■ Exercise goal: Could you restate the data word for word?

┄┄┄┄┄┄┄┄┄┄┄┄┄┄┄┄┄┄┄┄

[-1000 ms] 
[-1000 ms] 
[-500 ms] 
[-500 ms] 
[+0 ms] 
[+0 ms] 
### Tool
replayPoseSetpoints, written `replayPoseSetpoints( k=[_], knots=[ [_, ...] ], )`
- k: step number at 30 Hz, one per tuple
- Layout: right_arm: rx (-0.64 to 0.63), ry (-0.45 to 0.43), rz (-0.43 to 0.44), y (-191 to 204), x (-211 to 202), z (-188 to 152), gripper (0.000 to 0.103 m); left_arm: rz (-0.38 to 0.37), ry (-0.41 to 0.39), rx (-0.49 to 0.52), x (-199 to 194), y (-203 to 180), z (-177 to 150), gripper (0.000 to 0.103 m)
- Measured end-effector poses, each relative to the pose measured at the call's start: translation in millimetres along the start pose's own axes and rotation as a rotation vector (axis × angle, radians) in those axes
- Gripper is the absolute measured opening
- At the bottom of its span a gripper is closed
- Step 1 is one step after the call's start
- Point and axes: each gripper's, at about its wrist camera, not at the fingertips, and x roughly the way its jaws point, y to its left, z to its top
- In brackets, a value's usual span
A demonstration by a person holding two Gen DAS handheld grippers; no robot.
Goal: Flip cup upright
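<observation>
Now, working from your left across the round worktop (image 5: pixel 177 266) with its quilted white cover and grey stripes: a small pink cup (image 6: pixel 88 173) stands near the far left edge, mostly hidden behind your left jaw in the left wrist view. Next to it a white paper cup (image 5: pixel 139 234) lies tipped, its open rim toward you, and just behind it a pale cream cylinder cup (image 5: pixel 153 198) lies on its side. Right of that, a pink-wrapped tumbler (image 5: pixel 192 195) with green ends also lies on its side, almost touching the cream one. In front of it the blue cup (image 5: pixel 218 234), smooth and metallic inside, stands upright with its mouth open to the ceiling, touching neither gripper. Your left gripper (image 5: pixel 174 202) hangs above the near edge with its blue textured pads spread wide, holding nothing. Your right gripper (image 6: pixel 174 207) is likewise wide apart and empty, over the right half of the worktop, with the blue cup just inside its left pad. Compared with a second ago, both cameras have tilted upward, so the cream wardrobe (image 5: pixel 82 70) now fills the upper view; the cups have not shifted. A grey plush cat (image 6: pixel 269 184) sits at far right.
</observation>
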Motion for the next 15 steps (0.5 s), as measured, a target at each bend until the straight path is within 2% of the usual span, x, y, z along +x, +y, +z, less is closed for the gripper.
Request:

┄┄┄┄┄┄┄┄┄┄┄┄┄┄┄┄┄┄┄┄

■ Solution to this exercise:
[-1000 ms] 
[-1000 ms] 
[-500 ms] 
[-500 ms] 
[+0 ms] 
[+0 ms] 
### Tool
replayPoseSetpoints, written `replayPoseSetpoints( k=[_], knots=[ [_, ...] ], )`
- k: step number at 30 Hz, one per tuple
- Layout: right_arm: rx (-0.64 to 0.63), ry (-0.45 to 0.43), rz (-0.43 to 0.44), y (-191 to 204), x (-211 to 202), z (-188 to 152), gripper (0.000 to 0.103 m); left_arm: rz (-0.38 to 0.37), ry (-0.41 to 0.39), rx (-0.49 to 0.52), x (-199 to 194), y (-203 to 180), z (-177 to 150), gripper (0.000 to 0.103 m)
- Measured end-effector poses, each relative to the pose measured at the call's start: translation in millimetres along the start pose's own axes and rotation as a rotation vector (axis × angle, radians) in those axes
- Gripper is the absolute measured opening
- At the bottom of its span a gripper is closed
- Step 1 is one step after the call's start
- Point and axes: each gripper's, at about its wrist camera, not at the fingertips, and x roughly the way its jaws point, y to its left, z to its top
- In brackets, a value's usual span
A demonstration by a person holding two Gen DAS handheld grippers; no robot.
Goal: Flip cup upright
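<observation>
Now, working from your left across the round worktop (image 5: pixel 177 266) with its quilted white cover and grey stripes: a small pink cup (image 6: pixel 88 173) stands near the far left edge, mostly hidden behind your left jaw in the left wrist view. Next to it a white paper cup (image 5: pixel 139 234) lies tipped, its open rim toward you, and just behind it a pale cream cylinder cup (image 5: pixel 153 198) lies on its side. Right of that, a pink-wrapped tumbler (image 5: pixel 192 195) with green ends also lies on its side, almost touching the cream one. In front of it the blue cup (image 5: pixel 218 234), smooth and metallic inside, stands upright with its mouth open to the ceiling, touching neither gripper. Your left gripper (image 5: pixel 174 202) hangs above the near edge with its blue textured pads spread wide, holding nothing. Your right gripper (image 6: pixel 174 207) is likewise wide apart and empty, over the right half of the worktop, with the blue cup just inside its left pad. Compared with a second ago, both cameras have tilted upward, so the cream wardrobe (image 5: pixel 82 70) now fills the upper view; the cups have not shifted. A grey plush cat (image 6: pixel 269 184) sits at far right.
</observation>
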Motion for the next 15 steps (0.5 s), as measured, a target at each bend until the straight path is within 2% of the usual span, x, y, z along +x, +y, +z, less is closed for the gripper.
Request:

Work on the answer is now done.